Après l’épopée gaullienne assurant la transition entre Vichy et Bruxelles, Mitterrand et sa cour ont saturé les ondes hertziennes de pèlerinages à Solutré et de pyramides du Louvre. Pendant ce temps-là, les petites mains et les seconds couteaux opéraient en coulisse et privatisaient subrepticement les trésors de guerre de la résistance, la « régie » Renault, Airbus Industrie et EDF en priorité, et leurs émules s’en prennent aujourd’hui à la Poste, à la SNCF, aux hôpitaux, aux aéroports, ne laissant à la « charge » des contribuables que les budgets de la police et de l’armée utilisées pour contenir un mouvement social de moins en moins contrôlable autrement que par la violence.

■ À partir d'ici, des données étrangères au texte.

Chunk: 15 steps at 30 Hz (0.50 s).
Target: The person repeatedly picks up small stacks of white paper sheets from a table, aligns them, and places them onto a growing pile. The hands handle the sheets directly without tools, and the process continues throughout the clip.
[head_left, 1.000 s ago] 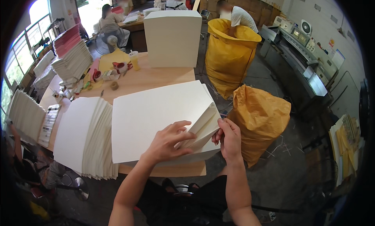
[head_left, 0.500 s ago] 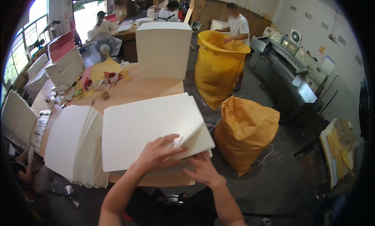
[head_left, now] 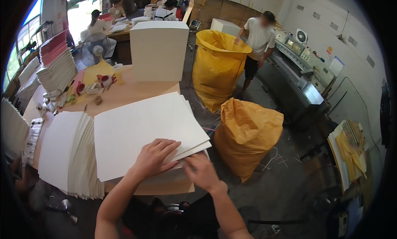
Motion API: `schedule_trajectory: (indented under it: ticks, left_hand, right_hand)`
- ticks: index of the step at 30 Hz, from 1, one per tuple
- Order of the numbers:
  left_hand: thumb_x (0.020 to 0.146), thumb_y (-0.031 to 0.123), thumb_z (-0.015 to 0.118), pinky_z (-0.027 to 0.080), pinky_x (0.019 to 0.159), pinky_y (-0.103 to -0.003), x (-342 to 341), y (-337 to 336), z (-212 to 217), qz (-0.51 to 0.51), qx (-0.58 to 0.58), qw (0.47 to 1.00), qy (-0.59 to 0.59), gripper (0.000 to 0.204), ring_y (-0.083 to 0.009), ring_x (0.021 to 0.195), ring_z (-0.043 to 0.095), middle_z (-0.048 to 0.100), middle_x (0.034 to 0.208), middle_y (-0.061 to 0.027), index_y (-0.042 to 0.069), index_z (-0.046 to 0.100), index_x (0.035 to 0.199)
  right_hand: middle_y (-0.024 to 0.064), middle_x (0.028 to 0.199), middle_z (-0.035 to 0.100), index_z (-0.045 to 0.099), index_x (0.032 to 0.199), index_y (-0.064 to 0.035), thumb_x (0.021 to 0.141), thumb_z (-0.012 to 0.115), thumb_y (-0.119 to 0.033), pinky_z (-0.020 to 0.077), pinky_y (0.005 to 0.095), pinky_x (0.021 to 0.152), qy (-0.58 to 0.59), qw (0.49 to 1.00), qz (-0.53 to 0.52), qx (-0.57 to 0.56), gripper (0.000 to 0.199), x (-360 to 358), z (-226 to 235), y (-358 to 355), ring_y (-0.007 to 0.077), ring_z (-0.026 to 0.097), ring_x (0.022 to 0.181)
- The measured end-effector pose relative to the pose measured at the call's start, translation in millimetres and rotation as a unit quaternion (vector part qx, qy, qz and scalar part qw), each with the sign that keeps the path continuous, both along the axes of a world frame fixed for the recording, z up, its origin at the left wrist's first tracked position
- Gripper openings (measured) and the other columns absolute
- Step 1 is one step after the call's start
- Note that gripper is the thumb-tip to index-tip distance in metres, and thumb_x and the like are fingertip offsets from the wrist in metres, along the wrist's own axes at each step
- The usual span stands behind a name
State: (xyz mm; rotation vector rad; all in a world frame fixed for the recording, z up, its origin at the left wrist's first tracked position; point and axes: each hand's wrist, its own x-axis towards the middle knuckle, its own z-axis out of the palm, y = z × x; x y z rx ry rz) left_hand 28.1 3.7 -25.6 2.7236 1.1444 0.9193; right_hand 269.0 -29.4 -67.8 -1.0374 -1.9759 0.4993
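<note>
A stack of large white sheets (head_left: pixel 140 129) lies on the table before me, its right edges a little out of line. My left hand (head_left: pixel 155 157) rests on the top sheet near the close right corner, fingers stretched out over the paper. Beside that corner, my right hand (head_left: pixel 202 173) is at the stack's near right edge. Its fingers are partly apart and slightly blurred, with nothing visibly gripped. To the left, a fanned pile of white sheets (head_left: pixel 62 152) sits close to the stack.
A tall white stack (head_left: pixel 159 53) stands at the table's far side. Tape rolls (head_left: pixel 98 100) and small tools lie left. Two large yellow sacks (head_left: pixel 219 73) (head_left: pixel 248 135) stand on the floor at right, a person (head_left: pixel 260 34) beside the farther one. A long machine (head_left: pixel 289 73) runs behind.
The curled right corner of the top sheet now lies flatter under my left hand. The whole view has shifted. The person by the far sack has straightened and moved away from its opening.
</note>
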Motion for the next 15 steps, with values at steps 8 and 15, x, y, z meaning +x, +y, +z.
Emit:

Cette fausse querelle entre « conservateurs » et « progressistes » a aujourd’hui du mal à tenir la scène.
« Macron, comment vous dire ? Ras le bol… » avait dit Martine Aubry en septembre 2015. Cela n’a pas empêché l’élection de ce pur produit de la « fabrique du consentement », cette machine tellement bien rôdée qu’elle conditionne les victimes à porter au pouvoir leurs persécuteurs en les conditionnant par de fortes doses de culpabilisation et le recours aux épouvantails « populistes » sortis de la malle aux accessoires au moment du « deus ex machina » pour attirer le regard des dupes vers un spectacle formidable (qui fait peur) pendant que les machinistes s’emploie à combiner les fumées et lumières du spectacle. Mais le spectacle ne dure que le temps des élections, et le palais est amer au réveil, après un excès de narcotiques.
Pour les idéologues occidentaux, la « démocratie » et l'économie de marché ne font qu’un. Cette pseudo-démocratie semble avoir atteint ses limites comme instrument de conditionnement. Les adeptes d’ Hannah Arendt considéraient comme la « fin de l’histoire » la disparition de ce qu’elle présentait comme les deux « fléaux totalitaires », le fascisme et le communisme, ces deux ennemis du « système démocratique » de la « liberté » et des « droits de l’homme ».
Les patriciens de l’empire ont perdu leur meilleur ennemi avec la disparition de l’URSS présentée comme la réalisation du communisme. Aujourd’hui, la démonstration de leur supériorité par la présentation d’un modèle en échec n’est plus possible, et le nouveau repoussoir baptisé « terrorisme » est trop impersonnel et impalpable pour suffire à calmer la colère de ceux qui se sentent à juste titre lésés.
Mais le petit jeu qui consistait à mettre en avant la démocratie risque maintenant de se retourner contre ceux qui l’ont habilement utilisé depuis plus d’un demi-siècle. Dans tous les pays, les masses constituent la majorité, et cette démocratie-là représente une contradiction qui pourrait bien se transformer en piège. Encore faudrait-il que la vériable alternative se présente avec un contenu et ne se limite pas à revendiquer le recours à une consultation permanente d’un « peuple » indifférencié et sans programme structuré.